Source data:
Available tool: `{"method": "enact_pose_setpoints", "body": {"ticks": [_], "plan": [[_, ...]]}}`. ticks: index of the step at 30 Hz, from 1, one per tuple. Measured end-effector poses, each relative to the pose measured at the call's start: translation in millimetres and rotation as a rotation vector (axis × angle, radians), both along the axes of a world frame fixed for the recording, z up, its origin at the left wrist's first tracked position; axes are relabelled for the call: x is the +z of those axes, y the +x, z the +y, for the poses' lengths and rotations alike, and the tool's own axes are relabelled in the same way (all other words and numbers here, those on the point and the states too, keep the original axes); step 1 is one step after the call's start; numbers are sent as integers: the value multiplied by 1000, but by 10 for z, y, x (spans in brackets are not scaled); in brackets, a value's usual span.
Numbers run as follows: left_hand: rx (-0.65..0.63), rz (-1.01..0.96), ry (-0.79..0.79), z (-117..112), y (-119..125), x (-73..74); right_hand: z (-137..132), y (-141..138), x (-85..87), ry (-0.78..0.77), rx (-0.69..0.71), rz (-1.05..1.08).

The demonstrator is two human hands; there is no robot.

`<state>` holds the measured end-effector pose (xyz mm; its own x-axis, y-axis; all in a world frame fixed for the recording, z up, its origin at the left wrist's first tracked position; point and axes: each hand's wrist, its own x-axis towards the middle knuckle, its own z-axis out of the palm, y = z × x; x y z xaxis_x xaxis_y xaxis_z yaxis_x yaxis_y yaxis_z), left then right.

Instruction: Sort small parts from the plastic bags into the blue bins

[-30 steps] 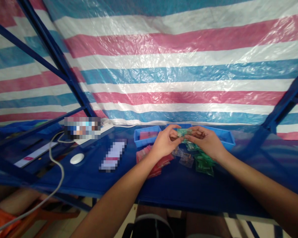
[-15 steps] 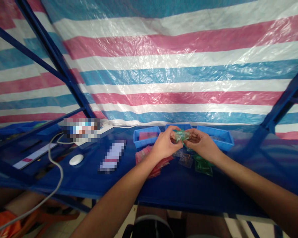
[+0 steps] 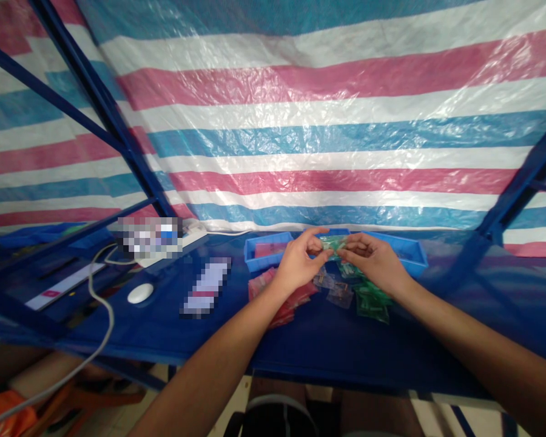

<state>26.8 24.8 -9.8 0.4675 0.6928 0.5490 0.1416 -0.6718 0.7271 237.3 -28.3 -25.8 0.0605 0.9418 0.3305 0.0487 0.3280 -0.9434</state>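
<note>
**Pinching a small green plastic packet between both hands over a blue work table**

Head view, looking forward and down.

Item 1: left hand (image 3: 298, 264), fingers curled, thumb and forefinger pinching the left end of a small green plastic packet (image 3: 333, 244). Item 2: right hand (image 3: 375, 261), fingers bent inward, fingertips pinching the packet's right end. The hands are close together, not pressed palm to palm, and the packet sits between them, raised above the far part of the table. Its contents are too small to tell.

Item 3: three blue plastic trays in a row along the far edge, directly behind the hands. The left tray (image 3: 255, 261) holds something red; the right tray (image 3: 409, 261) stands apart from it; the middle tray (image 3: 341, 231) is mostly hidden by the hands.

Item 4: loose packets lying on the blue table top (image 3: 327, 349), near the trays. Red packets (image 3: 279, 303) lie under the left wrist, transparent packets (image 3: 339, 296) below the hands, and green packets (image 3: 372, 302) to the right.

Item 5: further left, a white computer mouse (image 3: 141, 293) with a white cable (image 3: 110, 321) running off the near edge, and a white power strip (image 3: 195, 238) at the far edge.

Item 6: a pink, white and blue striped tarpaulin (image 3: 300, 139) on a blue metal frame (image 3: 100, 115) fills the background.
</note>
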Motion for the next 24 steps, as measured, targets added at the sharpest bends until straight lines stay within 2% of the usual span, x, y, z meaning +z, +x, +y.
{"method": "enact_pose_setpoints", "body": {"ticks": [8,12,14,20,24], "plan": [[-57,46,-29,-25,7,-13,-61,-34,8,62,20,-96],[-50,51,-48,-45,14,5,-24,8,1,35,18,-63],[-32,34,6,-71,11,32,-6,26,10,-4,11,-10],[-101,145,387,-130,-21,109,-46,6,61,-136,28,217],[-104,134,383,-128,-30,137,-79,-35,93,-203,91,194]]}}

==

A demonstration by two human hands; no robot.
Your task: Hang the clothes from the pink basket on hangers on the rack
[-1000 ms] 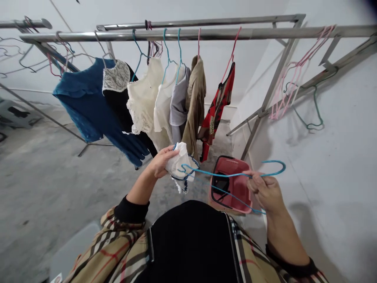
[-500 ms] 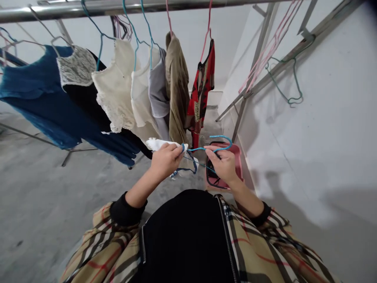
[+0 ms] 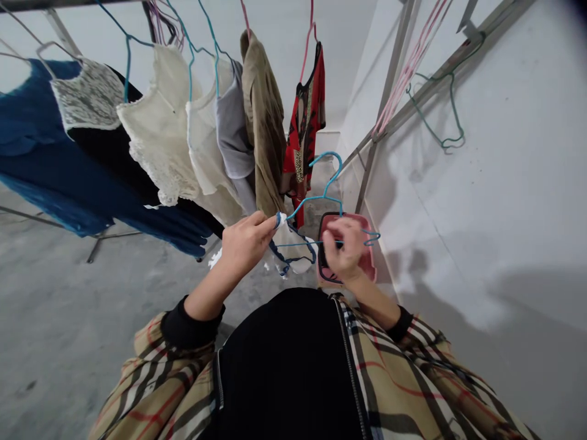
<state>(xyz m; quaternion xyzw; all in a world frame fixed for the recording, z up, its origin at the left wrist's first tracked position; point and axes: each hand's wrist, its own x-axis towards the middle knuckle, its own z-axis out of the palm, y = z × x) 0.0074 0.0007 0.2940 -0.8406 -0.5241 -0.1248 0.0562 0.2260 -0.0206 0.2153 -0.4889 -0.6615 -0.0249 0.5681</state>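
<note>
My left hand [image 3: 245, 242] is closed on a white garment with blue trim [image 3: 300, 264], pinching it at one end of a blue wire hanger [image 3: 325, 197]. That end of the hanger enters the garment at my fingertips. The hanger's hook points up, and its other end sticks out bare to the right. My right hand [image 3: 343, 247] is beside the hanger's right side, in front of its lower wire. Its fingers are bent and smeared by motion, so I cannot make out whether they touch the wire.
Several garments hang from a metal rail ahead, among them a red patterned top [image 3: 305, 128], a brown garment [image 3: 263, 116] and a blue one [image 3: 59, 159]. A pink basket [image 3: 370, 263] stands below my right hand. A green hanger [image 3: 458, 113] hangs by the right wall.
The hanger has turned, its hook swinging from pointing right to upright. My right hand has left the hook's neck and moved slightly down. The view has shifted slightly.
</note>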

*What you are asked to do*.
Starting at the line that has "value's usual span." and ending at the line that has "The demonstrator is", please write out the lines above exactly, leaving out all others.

*Output below*.
Available tool: `{"method": "enact_pose_setpoints", "body": {"ticks": [_], "plan": [[_, ...]]}}`. ticks: index of the step at 30 Hz, from 1, one per tuple. Measured end-effector poses, each relative to the pose measured at the call's start: translation in millimetres and rotation as a rotation vector (axis × angle, radians), both along the axes of a world frame fixed for the recording, z up, its origin at the left wrist's first tracked position; axes are relabelled for the call: x is the +z of those axes, y the +x, z the +y, for the poses' lengths and rotations alike, and the tool's own axes are relabelled in the same way (all other words and numbers here, those on the point and the states too, keep the original axes); step 1 is one step after the call's start; numbers are sent as integers: the value multiplied by 1000, but by 10 for z, y, x (spans in brackets are not scaled); in brackets, a value's usual span.
Numbers run as follows: left_hand: rx (-0.65..0.63), rz (-1.01..0.96), ry (-0.79..0.79), z (-117..112), y (-119..125), x (-73..74); right_hand: z (-137..132), y (-141..138), x (-85..87), ry (-0.78..0.77), rx (-0.69..0.71), rz (-1.05..1.08).

The demonstrator is two human hands; there is no robot.

There is nothing further in this answer.